Using managed resources

Models API

xCloud allows you to easily fine-tune and deploy some open source models. The distinction between deployments and model APIs lies in the fact that with the latter there's no requirement for you to craft custom inference code or be concerned about optimizations and related aspects – we manage all of that on your behalf. Your unique task would be to configure the fine-tuning job, like the number of epochs and the data that you want to use, and the deployment.

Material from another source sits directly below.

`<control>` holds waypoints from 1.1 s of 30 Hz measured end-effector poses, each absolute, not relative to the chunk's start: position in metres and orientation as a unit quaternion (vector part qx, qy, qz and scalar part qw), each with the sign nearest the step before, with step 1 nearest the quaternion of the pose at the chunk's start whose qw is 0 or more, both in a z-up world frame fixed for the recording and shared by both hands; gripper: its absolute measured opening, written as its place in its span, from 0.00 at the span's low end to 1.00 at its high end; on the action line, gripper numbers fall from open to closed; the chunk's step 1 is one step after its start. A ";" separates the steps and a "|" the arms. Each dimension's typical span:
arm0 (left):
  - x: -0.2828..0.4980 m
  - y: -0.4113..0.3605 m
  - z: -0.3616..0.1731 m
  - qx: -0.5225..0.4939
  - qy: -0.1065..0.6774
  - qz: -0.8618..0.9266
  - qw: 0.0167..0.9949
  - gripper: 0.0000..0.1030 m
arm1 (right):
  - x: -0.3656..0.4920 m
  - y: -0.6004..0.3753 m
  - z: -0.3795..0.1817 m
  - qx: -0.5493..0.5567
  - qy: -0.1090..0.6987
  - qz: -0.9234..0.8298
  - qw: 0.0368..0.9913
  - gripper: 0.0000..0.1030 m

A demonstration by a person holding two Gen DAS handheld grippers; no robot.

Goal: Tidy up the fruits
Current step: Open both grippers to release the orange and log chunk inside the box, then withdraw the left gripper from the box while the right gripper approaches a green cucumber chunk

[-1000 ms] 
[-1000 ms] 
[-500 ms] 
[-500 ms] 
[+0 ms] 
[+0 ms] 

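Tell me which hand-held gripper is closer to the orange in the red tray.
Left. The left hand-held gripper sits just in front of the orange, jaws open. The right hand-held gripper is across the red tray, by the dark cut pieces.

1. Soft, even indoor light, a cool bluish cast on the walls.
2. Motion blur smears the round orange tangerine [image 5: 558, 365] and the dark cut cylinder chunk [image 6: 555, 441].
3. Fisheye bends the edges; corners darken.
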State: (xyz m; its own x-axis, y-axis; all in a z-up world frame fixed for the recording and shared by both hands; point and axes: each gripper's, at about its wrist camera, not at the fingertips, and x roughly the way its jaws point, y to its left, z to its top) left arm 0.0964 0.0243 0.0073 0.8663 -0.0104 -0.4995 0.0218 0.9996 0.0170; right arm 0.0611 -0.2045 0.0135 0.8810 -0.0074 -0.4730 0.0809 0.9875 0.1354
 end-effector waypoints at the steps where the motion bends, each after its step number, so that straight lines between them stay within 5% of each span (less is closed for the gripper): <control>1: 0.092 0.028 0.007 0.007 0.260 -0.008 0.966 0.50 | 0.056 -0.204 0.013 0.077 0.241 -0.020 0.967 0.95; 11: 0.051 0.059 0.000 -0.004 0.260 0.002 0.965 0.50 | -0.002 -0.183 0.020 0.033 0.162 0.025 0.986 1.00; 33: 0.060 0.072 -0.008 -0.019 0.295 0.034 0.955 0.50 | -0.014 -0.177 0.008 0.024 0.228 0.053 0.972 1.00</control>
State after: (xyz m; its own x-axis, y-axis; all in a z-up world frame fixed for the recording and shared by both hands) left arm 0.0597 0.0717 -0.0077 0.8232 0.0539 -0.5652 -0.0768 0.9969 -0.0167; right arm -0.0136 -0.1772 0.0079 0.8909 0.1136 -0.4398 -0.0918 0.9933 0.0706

The current supported models that you can deploy or use as base models to do your fine-tunings are:

  • xCloud-LLaMA-V2-7B: it uses meta-llama/Llama-2-7b-hf from HuggingFace
  • xCloud-LLaMA-V2-13B: it uses meta-llama/Llama-2-13b-hf from HuggingFace
  • xCloud-LLaMA-V2-7B-Chat: it uses meta-llama/Llama-2-7b-chat-hf from HuggingFace
  • xCloud-LLaMA-V2-13B-Chat: it uses meta-llama/Llama-2-13b-chat-hf from HuggingFace

On this tutorial we will fine-tune the xCloud-LLaMA-V2-7B model on the Dolly dataset, an open-source dataset of instruction-following records generated by thousands of Databricks employees in several of the behavioral categories outlined in the InstructGPT paper, including brainstorming, classification, closed QA, generation, information extraction, open QA, and summarization.

1. Finetuning

1.1. Prepare your dataset

Your initial task involves converting the Dolly dataset into the xCloud format. For that you will have to accomplish the following steps. You can check the format itself in the info box that you can find below.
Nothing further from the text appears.